Exercise aim :: In the listing below, a line holding "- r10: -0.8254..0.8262" and a line holding "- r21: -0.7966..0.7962" mark the range. Retype both exactly, with all lines between them.

Record extracts ::
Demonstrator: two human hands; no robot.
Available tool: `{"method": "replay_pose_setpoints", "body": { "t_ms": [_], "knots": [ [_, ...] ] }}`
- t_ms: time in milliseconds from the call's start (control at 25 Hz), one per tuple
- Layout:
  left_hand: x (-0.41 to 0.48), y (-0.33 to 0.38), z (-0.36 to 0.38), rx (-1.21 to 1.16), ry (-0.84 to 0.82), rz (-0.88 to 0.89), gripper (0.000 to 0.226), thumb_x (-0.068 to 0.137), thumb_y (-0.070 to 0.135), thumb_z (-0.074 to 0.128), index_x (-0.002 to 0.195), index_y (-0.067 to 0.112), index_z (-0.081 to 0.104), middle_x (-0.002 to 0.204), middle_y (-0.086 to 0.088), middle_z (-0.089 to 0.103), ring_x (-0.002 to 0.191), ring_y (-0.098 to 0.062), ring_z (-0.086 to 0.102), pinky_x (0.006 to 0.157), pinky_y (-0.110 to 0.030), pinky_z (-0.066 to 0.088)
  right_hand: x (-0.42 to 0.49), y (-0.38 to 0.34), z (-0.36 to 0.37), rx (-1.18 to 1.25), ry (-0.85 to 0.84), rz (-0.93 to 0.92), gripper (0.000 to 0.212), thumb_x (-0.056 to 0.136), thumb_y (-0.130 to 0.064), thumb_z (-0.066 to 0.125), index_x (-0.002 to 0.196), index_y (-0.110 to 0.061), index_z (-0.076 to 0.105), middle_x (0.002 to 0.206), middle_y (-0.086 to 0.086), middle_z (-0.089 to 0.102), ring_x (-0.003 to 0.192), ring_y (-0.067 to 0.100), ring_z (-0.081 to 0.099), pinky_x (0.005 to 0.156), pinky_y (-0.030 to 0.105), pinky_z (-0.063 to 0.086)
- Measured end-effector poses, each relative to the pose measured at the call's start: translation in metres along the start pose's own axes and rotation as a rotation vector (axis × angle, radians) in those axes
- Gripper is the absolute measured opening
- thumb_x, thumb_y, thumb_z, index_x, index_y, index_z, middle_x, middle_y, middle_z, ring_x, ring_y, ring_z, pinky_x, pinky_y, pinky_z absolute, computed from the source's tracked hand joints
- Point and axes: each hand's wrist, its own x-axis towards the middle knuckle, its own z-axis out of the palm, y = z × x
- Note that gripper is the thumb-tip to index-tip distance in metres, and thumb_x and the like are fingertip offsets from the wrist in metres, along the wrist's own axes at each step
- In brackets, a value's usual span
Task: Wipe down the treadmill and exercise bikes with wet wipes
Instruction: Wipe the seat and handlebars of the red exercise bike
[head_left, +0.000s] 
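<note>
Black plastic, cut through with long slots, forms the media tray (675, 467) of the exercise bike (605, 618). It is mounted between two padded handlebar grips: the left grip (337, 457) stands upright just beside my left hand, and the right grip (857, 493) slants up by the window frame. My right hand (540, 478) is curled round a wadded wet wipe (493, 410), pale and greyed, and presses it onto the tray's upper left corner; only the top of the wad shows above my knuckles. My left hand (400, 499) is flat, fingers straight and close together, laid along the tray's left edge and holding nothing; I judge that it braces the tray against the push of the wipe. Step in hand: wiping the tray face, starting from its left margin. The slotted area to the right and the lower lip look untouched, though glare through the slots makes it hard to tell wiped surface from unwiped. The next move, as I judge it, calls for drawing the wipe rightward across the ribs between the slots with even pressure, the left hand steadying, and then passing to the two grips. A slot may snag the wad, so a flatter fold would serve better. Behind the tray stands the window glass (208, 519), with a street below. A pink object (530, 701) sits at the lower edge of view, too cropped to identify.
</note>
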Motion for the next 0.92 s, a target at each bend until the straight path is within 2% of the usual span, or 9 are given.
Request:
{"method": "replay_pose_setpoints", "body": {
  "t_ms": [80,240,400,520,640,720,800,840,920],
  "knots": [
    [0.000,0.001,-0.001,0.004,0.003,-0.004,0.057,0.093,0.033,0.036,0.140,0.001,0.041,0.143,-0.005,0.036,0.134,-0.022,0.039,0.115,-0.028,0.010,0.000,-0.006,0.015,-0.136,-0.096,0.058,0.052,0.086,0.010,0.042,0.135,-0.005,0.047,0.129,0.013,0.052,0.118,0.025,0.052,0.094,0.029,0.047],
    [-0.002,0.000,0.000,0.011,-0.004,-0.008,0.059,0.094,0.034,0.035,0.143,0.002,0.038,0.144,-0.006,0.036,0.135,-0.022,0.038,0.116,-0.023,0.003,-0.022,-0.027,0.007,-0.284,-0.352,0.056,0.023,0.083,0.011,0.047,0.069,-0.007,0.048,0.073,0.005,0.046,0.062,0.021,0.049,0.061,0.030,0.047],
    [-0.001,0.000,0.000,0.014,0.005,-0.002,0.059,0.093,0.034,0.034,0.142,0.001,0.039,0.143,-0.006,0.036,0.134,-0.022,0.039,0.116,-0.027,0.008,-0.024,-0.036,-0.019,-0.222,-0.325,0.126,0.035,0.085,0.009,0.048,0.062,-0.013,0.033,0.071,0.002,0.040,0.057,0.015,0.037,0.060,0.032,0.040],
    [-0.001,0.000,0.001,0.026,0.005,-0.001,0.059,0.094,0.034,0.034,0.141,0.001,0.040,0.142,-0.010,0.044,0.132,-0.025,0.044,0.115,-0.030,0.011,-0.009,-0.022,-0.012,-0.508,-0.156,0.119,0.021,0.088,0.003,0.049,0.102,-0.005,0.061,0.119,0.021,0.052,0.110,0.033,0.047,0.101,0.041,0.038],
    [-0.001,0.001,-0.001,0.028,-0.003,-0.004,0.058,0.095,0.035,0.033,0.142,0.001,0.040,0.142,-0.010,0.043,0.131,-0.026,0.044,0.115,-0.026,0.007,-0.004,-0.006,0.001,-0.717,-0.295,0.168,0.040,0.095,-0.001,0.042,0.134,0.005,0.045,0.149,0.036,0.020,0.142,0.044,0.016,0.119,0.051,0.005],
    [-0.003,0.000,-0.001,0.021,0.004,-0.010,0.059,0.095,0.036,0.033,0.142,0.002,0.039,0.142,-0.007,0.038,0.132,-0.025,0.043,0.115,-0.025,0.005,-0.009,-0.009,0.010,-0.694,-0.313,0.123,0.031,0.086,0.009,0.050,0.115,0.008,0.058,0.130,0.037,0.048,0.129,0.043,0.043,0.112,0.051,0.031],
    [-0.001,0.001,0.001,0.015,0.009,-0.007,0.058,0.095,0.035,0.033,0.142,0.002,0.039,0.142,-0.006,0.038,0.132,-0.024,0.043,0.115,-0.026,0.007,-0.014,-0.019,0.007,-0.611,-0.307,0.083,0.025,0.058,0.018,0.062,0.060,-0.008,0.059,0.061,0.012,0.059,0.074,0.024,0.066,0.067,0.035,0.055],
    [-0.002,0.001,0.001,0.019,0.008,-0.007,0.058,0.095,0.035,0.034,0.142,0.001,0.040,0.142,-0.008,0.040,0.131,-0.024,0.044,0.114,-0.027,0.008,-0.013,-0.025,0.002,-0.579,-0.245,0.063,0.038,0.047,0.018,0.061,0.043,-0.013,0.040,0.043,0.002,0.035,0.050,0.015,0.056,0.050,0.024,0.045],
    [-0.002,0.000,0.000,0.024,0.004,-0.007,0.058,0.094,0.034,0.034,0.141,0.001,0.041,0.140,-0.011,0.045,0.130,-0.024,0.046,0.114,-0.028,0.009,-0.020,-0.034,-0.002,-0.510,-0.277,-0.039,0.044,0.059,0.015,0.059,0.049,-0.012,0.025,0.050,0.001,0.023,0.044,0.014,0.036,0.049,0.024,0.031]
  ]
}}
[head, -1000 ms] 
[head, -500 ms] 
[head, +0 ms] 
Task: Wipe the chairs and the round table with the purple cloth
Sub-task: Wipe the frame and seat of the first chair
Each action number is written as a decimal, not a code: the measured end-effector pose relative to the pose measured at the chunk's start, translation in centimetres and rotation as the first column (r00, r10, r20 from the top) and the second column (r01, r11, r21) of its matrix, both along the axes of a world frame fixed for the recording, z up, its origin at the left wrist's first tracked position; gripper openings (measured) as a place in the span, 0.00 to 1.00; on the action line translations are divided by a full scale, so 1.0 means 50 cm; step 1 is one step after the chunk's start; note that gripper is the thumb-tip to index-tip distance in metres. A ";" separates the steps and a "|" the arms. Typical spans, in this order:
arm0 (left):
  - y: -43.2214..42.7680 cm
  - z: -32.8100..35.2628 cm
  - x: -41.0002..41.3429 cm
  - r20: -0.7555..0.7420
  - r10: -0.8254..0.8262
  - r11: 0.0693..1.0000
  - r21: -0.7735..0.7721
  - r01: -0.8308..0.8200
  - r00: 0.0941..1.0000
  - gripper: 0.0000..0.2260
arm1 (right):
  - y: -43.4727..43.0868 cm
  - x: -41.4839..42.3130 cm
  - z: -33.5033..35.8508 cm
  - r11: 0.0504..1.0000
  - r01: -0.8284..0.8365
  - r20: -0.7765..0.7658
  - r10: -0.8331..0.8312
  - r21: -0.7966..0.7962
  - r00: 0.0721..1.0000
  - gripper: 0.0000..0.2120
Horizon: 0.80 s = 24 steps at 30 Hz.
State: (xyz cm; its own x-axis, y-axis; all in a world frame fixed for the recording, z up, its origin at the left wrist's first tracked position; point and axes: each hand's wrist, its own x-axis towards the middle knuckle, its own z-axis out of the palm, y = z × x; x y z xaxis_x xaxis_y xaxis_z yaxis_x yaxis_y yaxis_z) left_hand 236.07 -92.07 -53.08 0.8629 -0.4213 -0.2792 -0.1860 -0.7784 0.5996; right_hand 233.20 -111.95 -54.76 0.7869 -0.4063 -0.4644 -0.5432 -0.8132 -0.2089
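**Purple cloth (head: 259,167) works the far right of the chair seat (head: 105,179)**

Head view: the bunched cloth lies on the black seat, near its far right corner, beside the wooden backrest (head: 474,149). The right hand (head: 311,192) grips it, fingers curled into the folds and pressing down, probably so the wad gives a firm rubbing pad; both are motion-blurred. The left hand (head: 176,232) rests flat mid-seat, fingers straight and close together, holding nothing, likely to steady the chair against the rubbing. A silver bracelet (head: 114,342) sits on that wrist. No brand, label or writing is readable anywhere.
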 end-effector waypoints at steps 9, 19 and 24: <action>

Solution to the exercise ::
  - r10: -0.8254..0.8262
  - r11: 0.0693..1.0000
  - r21: -0.7735..0.7721
  - r01: -0.8308..0.8200
  - r00: 0.0941..1.0000
  - gripper: 0.0000..0.2260
arm1 (right):
  - y: -43.4727..43.0868 cm
  - x: -41.4839..42.3130 cm
  - z: -33.5033..35.8508 cm
  - r11: 0.0504..1.0000
  - r01: -0.8284..0.8365
  - r20: -0.7765..0.7658
  - r10: -0.8331..0.8312
  - r21: -0.7966..0.7962

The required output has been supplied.